Definition: incomplete opening of the AV. Under some circumstances, the AV becomes narrower than normal, impeding the flow.
Epidemiology: prevalence of AS in population = 2% >65yo, 3% >75yo, 4% >85yo.
Clinical presentation: “SAD” triad. Syncope, angina, dyspnoea.
In heydes syndrome = AS and angiodysplasia of the colon causing CRC.
Risk factors: Rheumatic fever, bicuspid aortic valve (seen in 40-50s), calcification (seen in 70-80s), Fabrys, SLE.
Pathophysiology: stenosis = increased pressure gradient between LV and aorta, increased pumping pressure of LV to overcome increased afterload = myocyte hypertrophy ( = LVH)
Investigations: clinical findings: a slow or sustained upstroke of the arterial pulse and low volume pulse (pulsus parvus et tardus). Delay between S1 and carotid pulse. Brachio-radial delay.
Murmur: systolic crescendo-decrescendo ejection murmur, loudest at upper right sternal border, radiating to carotids bilaterally. Louder during expiration.

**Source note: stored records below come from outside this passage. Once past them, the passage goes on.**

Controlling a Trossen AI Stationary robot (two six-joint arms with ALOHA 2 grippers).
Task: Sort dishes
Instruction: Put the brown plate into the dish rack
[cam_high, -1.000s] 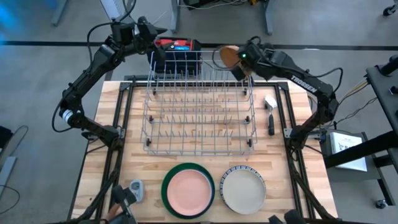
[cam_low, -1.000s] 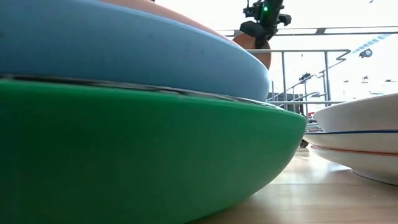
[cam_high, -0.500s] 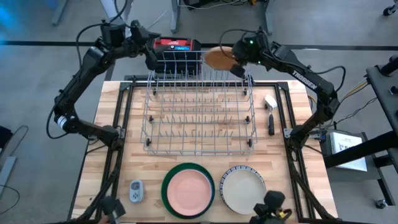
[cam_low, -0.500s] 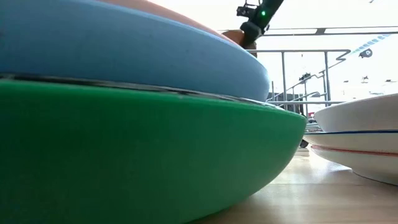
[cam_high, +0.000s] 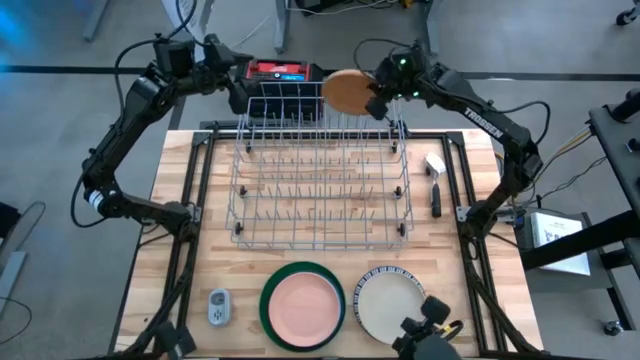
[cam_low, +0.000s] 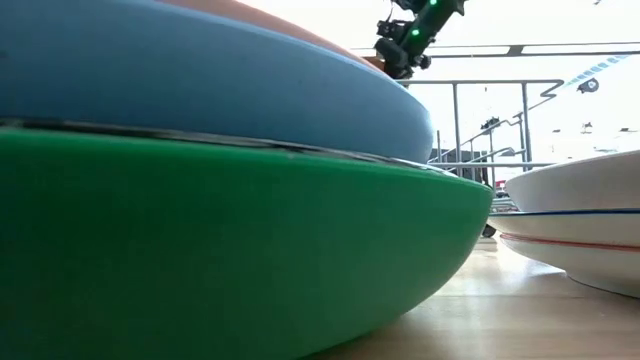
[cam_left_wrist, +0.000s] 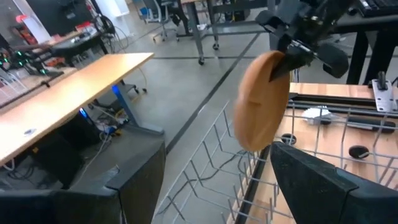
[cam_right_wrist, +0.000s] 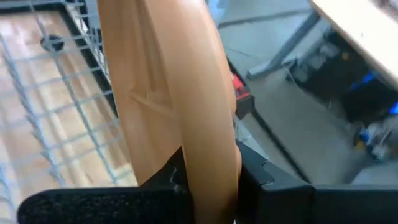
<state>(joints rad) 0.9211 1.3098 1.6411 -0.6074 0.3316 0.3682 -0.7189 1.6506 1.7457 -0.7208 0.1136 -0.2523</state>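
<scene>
My right gripper (cam_high: 376, 97) is shut on a tan plate (cam_high: 346, 92), which hangs above the far edge of the silver wire rack (cam_high: 320, 180). The left wrist view shows that plate (cam_left_wrist: 263, 99) on edge. My left gripper (cam_high: 235, 87) is open over the rack's far left corner and holds nothing. On the near part of the table, a pink plate (cam_high: 303, 303) lies in a large green one (cam_high: 270, 310). A cream plate with a striped rim (cam_high: 390, 303) lies to their right. My right gripper pinches the tan plate's rim (cam_right_wrist: 208, 158) between its two fingers, one on each face. The fingers come from the table's right, slanting down. The plate stands on edge below the gripper, its rim at the fingers (cam_left_wrist: 281, 61) uppermost, clear of the rack.
A small grey gadget (cam_high: 218, 306) lies left of the green plate. A white and a black item (cam_high: 435, 180) lie right of the rack. A red box (cam_high: 285, 72) sits beyond the rack. The low view is filled by the green plate (cam_low: 200, 250), a blue plate (cam_low: 200, 70) and a white bowl (cam_low: 580, 230).
My right gripper has carried the tan plate toward the table's left along the rack's far edge and turned it, so more of its face shows from above. My left arm has drawn back a little toward the table's left, its gripper still open.
</scene>
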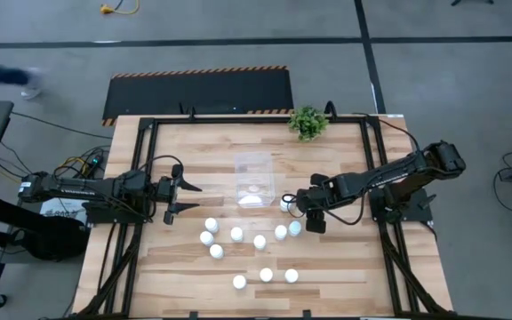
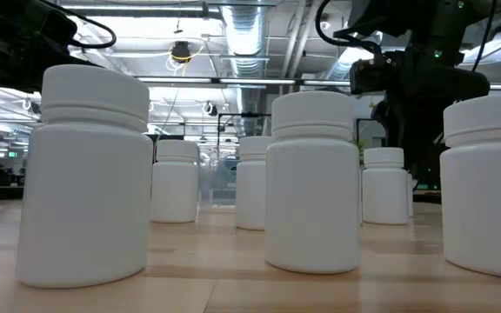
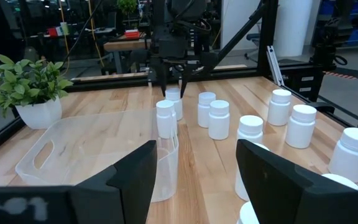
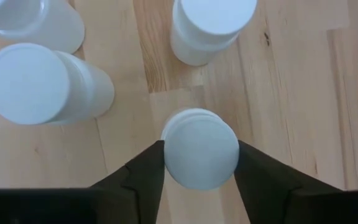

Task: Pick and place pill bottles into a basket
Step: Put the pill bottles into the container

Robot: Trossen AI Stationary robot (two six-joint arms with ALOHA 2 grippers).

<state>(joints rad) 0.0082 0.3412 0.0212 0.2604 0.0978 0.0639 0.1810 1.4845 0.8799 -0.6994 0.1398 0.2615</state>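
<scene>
Several white pill bottles (image 1: 260,241) stand upright on the wooden table, spread across its middle and near part; they fill the low view (image 2: 311,183). The clear basket (image 1: 254,169) sits at the table's centre, also in the left wrist view (image 3: 73,149), with one bottle (image 1: 254,191) inside. My right gripper (image 1: 293,204) is just right of the basket, shut on a bottle (image 4: 201,148). My left gripper (image 1: 196,198) is open and empty, left of the basket, pointing toward it. My right gripper pinches the bottle's cap (image 4: 166,155) between its two fingers, one on each opposite side. The fingers come from above, pointing down (image 3: 161,81). The bottle is upright; I cannot tell whether its base is on the table or lifted clear.
A small green potted plant (image 1: 308,122) stands at the table's far edge, right of centre. Black frame rails (image 1: 140,169) run along the table's left and right sides. Two loose bottles (image 1: 287,229) stand close to the right gripper's near side.
</scene>
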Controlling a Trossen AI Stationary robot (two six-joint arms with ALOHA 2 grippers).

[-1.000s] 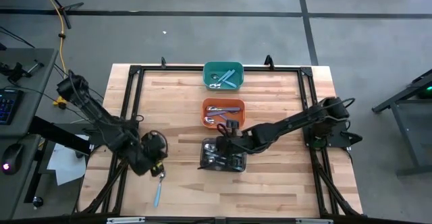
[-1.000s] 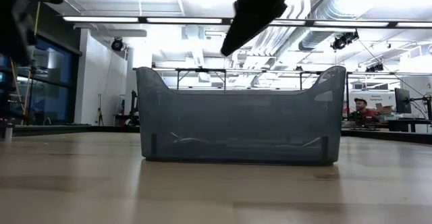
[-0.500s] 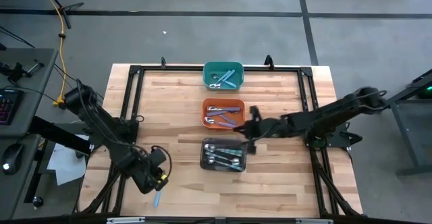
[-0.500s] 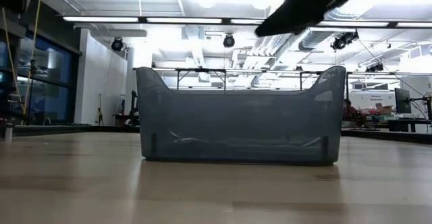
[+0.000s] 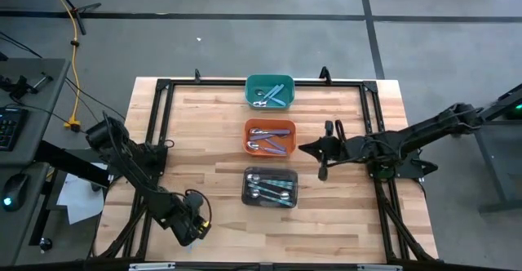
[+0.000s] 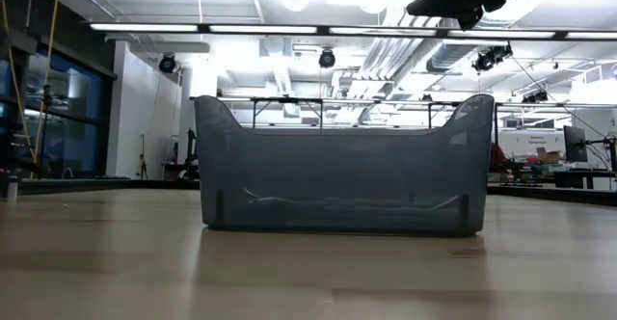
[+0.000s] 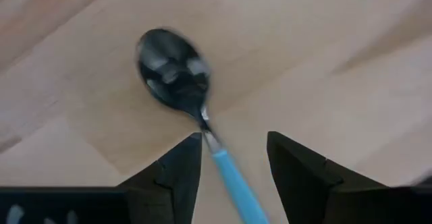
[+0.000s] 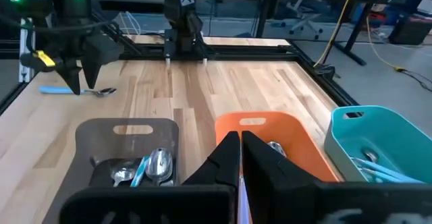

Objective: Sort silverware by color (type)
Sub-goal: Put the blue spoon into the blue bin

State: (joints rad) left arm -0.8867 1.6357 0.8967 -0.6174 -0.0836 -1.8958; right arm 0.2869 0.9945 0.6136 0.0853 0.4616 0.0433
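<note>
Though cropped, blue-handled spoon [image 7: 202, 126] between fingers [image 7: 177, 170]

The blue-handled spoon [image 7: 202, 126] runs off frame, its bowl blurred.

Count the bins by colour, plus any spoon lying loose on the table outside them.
Teal bin: 1
Orange bin: 1
Dark grey bin: 1
Loose blue-handled spoon, between the fingers of the open left gripper: 1
Total: 4
</note>
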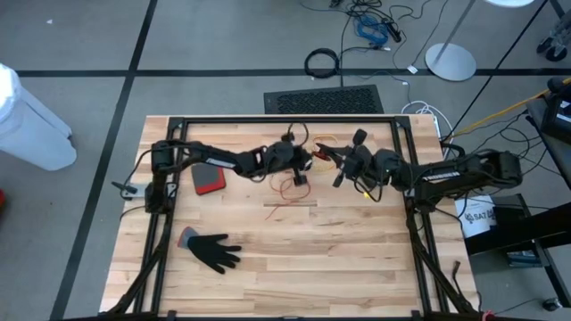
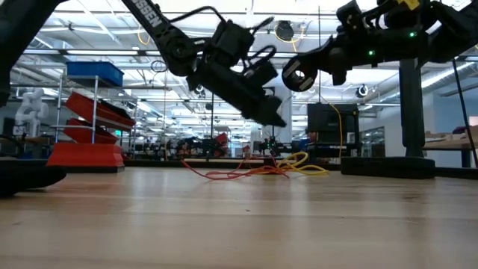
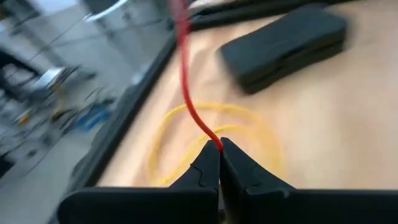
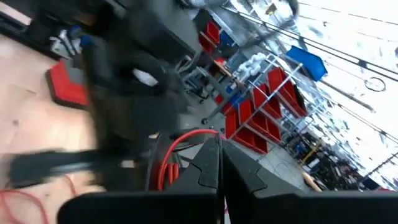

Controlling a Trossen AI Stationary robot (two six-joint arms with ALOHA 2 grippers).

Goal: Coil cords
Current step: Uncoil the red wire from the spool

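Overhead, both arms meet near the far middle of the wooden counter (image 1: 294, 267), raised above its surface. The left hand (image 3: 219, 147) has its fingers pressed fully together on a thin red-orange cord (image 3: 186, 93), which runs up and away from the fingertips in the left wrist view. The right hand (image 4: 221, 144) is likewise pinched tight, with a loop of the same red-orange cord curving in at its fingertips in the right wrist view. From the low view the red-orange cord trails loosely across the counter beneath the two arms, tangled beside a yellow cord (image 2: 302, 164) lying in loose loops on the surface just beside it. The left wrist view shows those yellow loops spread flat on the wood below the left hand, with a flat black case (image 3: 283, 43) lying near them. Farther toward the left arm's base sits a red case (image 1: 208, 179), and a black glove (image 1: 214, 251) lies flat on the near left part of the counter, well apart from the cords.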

Diagnostic tests: ECG = LVH, heart catheterisation, echo.
Treatment: replacement of diseased valve, in neonates/children can consider using a balloon valvuloplasty. Can give supportive diuretics, ACEi
Prognosis: if replaced >80% survive 5 years (good outcome), if no replacement and SAD symptoms present = >50 die in 2 years.